コクリバ 【完】
電車を乗り継ぎ、一人でこんなに遠くまで来たのは初めて。
それでも乗り換えが分からないなんて言ってる余裕はない。

確かめたい―――

ただその一心で、都心の有名美術館を目指した。

さすがに有名な美術展ということもあって、中にはたくさんの人。
彫刻や写真の入賞作品が飾られる中、私は絵画のコーナーを必死で探した。

多くの人が談笑しながら行き交う間を縫うように進む。
暑さと緊張で汗が止まらない。
早歩きで移動しているせいなのか、先輩の絵と対面するからか分からないけど、心臓の鼓動がドキドキとうるさい。
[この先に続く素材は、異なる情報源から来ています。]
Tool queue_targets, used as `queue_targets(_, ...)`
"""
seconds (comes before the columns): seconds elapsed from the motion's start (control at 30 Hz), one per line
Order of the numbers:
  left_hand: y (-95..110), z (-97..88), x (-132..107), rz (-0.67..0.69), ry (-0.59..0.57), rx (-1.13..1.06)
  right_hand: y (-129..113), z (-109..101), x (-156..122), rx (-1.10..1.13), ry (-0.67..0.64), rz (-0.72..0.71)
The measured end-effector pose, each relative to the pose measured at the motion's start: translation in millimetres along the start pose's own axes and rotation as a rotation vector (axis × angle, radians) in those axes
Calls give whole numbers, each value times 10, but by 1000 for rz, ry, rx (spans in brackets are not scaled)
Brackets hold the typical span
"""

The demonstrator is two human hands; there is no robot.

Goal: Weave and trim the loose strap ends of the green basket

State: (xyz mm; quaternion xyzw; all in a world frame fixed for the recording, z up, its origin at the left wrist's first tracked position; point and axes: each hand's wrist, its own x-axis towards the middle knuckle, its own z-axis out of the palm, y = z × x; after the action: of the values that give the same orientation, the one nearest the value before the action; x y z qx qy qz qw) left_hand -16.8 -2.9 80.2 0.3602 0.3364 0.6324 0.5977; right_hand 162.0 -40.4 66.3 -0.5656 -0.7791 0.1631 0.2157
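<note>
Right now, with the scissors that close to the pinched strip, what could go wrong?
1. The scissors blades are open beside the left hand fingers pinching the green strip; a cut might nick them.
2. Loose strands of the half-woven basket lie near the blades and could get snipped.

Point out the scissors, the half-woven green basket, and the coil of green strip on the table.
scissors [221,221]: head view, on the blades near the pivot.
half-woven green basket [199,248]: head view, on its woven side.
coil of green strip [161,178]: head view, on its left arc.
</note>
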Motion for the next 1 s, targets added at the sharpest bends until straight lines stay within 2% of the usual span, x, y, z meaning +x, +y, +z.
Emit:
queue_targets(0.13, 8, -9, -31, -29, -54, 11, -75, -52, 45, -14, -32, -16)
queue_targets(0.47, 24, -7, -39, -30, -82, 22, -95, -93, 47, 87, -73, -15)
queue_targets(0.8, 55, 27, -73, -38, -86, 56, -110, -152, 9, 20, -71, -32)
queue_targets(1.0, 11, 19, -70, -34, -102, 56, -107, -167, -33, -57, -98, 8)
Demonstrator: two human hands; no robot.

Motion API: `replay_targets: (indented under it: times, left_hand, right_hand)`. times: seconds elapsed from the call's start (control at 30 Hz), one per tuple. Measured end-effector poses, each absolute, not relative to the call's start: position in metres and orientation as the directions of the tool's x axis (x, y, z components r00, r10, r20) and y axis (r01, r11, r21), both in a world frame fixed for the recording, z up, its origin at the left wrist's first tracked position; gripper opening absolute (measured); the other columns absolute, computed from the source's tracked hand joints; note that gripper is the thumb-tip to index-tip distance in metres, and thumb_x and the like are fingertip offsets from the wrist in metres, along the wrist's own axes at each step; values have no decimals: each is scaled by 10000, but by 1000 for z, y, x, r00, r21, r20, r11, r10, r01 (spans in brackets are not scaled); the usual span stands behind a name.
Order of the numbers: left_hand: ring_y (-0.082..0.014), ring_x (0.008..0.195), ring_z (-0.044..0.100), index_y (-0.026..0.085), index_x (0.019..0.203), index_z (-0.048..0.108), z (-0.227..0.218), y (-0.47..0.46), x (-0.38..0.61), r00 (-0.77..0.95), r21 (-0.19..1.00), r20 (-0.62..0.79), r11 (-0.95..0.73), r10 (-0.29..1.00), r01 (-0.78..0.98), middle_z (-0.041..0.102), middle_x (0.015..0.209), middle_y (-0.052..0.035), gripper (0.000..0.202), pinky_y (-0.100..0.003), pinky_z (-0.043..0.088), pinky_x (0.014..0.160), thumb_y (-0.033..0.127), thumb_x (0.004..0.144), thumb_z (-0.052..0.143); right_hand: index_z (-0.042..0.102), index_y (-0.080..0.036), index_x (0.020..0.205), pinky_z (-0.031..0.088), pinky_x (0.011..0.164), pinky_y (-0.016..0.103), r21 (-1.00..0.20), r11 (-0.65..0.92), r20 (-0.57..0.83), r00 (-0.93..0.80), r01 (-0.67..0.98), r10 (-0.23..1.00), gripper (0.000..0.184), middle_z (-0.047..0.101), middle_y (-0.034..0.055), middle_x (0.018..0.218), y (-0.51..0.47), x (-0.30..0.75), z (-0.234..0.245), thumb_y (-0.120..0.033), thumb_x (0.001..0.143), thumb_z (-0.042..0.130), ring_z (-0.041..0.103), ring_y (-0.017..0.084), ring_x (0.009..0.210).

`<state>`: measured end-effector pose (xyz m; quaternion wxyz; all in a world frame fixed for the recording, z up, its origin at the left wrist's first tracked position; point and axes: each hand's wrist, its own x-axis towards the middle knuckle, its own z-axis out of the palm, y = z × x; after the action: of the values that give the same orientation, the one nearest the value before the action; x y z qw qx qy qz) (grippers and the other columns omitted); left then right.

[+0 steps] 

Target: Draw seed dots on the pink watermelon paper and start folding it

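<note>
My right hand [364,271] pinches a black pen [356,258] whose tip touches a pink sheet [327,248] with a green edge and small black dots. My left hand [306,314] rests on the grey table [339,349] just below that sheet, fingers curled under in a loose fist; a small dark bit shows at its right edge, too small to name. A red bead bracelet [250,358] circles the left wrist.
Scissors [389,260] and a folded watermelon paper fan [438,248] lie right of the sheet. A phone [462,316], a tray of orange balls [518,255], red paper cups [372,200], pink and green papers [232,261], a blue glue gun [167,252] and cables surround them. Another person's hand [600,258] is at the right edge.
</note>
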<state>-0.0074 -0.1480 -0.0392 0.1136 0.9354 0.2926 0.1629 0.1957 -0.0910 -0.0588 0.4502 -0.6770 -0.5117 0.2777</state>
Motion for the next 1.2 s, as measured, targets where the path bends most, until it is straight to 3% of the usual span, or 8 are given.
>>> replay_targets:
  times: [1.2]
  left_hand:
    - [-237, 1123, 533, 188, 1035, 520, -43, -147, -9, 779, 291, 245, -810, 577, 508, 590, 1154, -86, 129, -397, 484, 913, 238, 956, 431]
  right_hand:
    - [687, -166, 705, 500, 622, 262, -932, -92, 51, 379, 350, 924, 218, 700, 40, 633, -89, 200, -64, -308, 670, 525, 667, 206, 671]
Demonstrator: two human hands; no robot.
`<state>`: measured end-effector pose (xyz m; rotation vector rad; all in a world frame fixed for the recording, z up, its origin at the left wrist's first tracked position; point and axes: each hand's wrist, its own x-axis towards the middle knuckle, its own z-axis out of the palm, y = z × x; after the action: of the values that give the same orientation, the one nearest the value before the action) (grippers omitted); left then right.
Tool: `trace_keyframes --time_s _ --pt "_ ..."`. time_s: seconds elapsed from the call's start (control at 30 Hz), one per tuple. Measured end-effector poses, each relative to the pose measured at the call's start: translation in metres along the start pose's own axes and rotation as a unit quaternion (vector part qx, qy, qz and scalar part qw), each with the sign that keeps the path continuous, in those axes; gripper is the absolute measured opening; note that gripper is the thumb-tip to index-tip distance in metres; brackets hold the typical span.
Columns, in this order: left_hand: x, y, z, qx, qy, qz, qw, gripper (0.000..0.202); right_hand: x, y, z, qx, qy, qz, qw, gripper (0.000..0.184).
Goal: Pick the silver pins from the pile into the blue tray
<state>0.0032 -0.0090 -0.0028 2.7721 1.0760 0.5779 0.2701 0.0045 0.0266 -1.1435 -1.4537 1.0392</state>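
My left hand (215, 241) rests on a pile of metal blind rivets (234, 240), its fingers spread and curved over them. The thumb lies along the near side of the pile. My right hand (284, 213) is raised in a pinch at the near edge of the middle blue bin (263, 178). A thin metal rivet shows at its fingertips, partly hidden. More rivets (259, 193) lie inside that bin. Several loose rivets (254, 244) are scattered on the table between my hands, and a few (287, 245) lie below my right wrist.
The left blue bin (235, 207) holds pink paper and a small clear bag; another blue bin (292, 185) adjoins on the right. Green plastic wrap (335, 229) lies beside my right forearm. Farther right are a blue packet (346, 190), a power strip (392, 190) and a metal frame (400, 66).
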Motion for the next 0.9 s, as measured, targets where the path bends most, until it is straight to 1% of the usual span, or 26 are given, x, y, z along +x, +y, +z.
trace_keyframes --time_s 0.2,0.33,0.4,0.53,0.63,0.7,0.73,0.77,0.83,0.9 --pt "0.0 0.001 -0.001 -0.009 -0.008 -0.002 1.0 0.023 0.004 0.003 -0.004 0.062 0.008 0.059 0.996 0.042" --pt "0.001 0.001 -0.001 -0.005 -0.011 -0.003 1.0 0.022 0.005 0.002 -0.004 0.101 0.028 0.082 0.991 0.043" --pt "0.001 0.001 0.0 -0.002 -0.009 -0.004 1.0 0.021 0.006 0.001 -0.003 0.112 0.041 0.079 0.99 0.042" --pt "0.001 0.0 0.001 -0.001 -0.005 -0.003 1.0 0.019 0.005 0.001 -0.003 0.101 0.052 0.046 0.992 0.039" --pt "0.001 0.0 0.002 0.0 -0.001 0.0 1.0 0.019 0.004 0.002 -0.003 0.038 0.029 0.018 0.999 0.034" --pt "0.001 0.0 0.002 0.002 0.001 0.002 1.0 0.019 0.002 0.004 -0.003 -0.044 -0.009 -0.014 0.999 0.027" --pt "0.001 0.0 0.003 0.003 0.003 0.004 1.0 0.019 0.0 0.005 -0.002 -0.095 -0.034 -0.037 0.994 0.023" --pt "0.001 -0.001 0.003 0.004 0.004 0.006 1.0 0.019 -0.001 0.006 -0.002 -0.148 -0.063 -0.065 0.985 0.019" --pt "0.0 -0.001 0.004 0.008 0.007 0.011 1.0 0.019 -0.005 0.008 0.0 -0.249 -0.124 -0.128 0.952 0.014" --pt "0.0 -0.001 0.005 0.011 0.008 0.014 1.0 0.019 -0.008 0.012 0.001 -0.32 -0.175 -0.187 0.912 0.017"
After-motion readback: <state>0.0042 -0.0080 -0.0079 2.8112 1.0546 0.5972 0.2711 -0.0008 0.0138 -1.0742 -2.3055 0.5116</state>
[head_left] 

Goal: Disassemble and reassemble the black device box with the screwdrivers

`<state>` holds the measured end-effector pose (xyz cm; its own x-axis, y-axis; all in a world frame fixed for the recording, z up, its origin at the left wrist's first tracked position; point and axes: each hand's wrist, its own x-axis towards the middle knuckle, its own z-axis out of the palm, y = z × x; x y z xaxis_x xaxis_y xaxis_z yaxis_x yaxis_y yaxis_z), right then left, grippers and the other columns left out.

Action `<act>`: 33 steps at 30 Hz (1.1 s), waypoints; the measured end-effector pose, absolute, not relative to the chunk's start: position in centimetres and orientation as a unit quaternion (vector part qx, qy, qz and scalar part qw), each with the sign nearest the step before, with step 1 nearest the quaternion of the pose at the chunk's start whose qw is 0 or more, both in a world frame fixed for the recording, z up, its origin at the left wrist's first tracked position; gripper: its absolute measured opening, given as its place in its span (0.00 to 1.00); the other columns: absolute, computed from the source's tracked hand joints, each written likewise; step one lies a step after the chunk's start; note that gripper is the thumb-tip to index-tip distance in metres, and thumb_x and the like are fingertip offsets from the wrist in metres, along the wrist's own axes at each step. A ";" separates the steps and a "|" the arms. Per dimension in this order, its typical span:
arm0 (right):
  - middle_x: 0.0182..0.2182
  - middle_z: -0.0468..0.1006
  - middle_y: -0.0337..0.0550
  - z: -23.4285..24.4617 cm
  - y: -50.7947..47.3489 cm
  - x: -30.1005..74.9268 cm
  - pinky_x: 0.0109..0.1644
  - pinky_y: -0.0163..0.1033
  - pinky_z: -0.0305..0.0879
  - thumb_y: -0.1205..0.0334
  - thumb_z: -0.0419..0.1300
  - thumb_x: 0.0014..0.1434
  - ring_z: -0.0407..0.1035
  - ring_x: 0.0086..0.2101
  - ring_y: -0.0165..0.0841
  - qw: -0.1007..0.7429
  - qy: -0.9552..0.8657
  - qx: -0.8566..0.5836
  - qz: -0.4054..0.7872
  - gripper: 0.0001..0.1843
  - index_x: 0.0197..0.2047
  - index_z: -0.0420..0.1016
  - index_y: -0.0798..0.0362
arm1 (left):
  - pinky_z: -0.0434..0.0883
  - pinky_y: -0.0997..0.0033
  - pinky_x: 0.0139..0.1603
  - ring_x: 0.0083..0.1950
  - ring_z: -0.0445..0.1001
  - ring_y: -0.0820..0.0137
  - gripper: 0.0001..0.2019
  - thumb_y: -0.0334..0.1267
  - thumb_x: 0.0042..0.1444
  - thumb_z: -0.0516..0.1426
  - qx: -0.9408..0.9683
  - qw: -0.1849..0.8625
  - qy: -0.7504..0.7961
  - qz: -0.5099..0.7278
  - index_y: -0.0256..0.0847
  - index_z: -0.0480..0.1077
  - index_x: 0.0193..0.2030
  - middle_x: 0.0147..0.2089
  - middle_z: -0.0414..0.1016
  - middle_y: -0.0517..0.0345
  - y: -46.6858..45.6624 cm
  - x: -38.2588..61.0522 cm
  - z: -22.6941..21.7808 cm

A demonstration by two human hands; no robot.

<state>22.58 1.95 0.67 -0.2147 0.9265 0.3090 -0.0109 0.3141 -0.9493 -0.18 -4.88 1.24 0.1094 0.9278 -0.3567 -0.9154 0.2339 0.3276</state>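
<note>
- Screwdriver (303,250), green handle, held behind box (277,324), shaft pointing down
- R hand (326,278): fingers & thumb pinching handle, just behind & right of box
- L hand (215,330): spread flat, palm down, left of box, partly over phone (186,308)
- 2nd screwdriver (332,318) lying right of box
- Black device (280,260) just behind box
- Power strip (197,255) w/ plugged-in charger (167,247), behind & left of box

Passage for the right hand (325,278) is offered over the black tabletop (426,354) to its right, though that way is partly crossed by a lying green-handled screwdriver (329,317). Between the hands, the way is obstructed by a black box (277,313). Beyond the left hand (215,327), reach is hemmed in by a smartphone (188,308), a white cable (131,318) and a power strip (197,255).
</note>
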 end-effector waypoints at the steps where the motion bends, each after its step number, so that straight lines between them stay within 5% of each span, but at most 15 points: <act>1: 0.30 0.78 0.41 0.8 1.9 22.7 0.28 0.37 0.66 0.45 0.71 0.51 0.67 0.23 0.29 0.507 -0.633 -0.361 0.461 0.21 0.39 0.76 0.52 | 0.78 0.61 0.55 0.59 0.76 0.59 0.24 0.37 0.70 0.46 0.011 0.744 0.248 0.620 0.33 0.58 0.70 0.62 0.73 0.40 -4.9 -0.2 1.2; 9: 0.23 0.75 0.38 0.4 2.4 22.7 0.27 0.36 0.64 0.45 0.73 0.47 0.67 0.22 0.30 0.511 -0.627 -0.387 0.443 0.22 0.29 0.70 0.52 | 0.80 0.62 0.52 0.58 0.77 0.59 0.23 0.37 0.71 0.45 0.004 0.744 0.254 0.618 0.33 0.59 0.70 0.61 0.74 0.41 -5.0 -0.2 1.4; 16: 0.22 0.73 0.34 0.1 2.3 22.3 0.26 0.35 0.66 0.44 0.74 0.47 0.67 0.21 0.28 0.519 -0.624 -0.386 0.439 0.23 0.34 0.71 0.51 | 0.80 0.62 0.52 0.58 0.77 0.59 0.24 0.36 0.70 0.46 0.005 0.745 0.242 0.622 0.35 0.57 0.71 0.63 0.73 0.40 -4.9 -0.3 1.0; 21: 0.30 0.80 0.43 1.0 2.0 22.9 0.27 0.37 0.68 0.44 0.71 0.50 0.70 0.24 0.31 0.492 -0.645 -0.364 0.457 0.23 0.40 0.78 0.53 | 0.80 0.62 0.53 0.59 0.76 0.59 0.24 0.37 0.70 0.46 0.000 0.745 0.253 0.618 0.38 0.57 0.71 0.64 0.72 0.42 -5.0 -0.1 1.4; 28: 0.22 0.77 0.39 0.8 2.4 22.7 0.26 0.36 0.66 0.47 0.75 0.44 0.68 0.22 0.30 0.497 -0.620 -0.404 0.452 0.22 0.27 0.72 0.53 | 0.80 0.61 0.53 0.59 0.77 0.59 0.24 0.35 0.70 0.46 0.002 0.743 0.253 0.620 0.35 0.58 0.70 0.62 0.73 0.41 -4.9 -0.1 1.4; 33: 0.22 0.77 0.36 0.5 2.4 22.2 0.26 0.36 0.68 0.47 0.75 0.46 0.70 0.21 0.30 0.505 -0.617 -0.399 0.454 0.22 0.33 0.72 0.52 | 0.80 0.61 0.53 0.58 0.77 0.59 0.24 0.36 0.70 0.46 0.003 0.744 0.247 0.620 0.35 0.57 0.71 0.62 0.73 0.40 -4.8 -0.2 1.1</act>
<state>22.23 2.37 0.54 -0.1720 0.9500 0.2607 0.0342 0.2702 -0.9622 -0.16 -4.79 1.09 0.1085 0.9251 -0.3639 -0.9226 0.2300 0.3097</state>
他よりも人が多い場所に入ると、そこが絵画のコーナーだった。

左の中央に多くの人の注目を集めている絵があって、恐る恐る近寄ると―――、

やっと市原先輩の絵を見つけた。

やっぱり美術室の中で見せてもらった時とは明らかに違う。
漂う切なさは同じだけれど、根底にある何かが違う―――

淡い色調だった背景は、紺色が濃淡をつけて広がり、まるで夜が明ける瞬間を思わせるように変わっていた。
背景が濃くなったせいで、その前にいる少女の肌の白さが余計に際立ち、エロティックな雰囲気が漂っている。

以前のとは違ってその裸足の足がくっきりと描かれていて、纏っているシーツが太ももが見えそうなところまでめくれ上がっていた。
少女の少ししか見えない表情が、気怠いような切ないような、何とも言えない悲しげな表情に見える。

でも一番大きく変わったところは以前は背景だったところ、少女の背中の部分だろう。

そこに薄い羽が描かれていた。

よく見ないと分からないくらいの、妖精の羽やトンボの羽のような薄い羽で、触れると今にも破れてしまいそうな儚い羽。

その絵が何かを叫んでいるようで、見ていて胸が締め付けられた。
私の眼からは気付かないうちに涙が流れていた。